Paint My Bedroom Black is a vital focal image. “It’s a way of finding clarity,” Holly says, “shutting out the world and ridding it of colour gave me a clear vision. Writing music helps me find my way out of the fuzziness in my head. I feel more cleansed.” Track titles like ‘Superbloodmoon” were lifted from personal iPhone notes: “Superbloodmoon in the sky, can you see it from where you are?”
The last few years have been as lonely as they have been liberating. Most of last year was spent watching friends and family through her phone, while living a “Truman Show-like” existence. Sometimes writing sessions with other artists in the US didn’t quite work; yet Holly found songwriting solace in pockets of time in New York and LA. “I took ages to write it because I wanted to love them all,” she says. Longtime collaborator Rob Milton flew over and they hit up Ethan Gruska (producer for Phoebe Bridgers and Fiona Apple). From his small studio outside of LA, they experimented with pawn shop-bought instruments and synths, and wrote single ‘Into Your Room’ in one day. It captures Holly’s guilt from not being present in her new relationship, a track that about-turns from ballad to dappled dream pop, and reflects the album’s expansive sonic moments that sound like hurtling down a West Coast Highway: “You’re the centre of this universe/my sorry ass revolves around you”. Other tracks were formed in her more familiar Walthamstow studio.

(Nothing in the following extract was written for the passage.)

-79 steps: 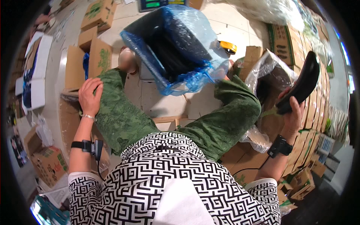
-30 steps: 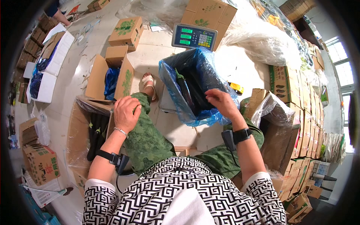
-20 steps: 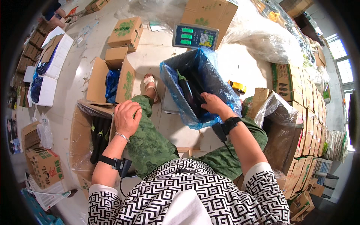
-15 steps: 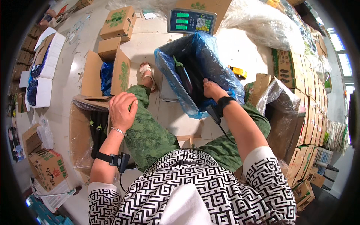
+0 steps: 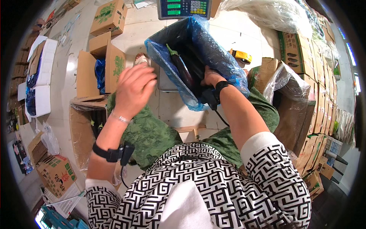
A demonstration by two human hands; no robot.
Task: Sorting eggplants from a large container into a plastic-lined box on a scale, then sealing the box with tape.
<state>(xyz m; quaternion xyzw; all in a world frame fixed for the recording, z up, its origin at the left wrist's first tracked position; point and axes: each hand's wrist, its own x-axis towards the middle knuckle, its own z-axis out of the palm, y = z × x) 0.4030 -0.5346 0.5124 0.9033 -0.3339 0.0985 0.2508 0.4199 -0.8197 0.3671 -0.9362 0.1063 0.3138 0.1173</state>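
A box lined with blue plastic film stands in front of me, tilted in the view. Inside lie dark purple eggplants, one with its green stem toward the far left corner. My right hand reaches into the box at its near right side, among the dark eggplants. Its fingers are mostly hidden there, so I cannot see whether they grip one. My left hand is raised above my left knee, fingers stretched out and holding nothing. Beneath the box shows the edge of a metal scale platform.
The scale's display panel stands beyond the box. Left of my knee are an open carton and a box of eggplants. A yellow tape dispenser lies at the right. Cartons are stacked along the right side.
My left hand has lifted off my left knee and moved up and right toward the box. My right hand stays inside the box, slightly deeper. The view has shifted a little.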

The production unfolds into new sonic architecture – the teenage bedroom door opens into swathes of LA and London night buses, with high-octane pop pressure points, neon electronica, and 80s rock runs. ‘Ghost Me’ dazzles with spangling guitar and California salt-flecked percussion. ‘Flatlining’ pairs layered vocals with trance-like arpeggios. ‘Baby Blues’ is pure, stripped back. Guitar, live drums, and organic instruments remain the throughline. Most demos became the final production. The album writhes in the lyrical and sonic duality of an artist propelled into new experiences and shifting identities.
“I felt like there were no rules,” Holly says. It’s not conventional, for example, to have a feature on a debut, like ‘Superbloodmoon’. “This feels like a second album in a lot of ways,” she says. The double a-side single reflects those artistic multitudes. “I feel like two different people half the time,” Holly says. “I love everything I’ve released, but the biggest challenge is always to make something I feel I haven’t done before, that reflects new parts of me.”

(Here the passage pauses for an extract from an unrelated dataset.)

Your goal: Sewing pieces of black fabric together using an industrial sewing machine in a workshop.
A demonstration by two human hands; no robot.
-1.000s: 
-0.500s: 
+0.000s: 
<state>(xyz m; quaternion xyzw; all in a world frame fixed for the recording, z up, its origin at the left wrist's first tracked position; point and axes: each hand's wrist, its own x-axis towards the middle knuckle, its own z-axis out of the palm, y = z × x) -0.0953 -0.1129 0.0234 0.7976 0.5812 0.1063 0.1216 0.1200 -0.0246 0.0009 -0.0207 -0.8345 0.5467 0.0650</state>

As summer festival dates kick off, she’s eager to see how new songs hit live. Versions of ‘Room Service’ have made an appearance in sets since 2020, and she debuted ‘Antichrist’ at Barcelona’s Primavera Sound. “My lyrics always come first, and my songwriting only gets better with new connections. I want to put something out into the world that they can feel just as deeply.”
“– and, I know I’ll finally get my own tattoo lyric from this album to show them.”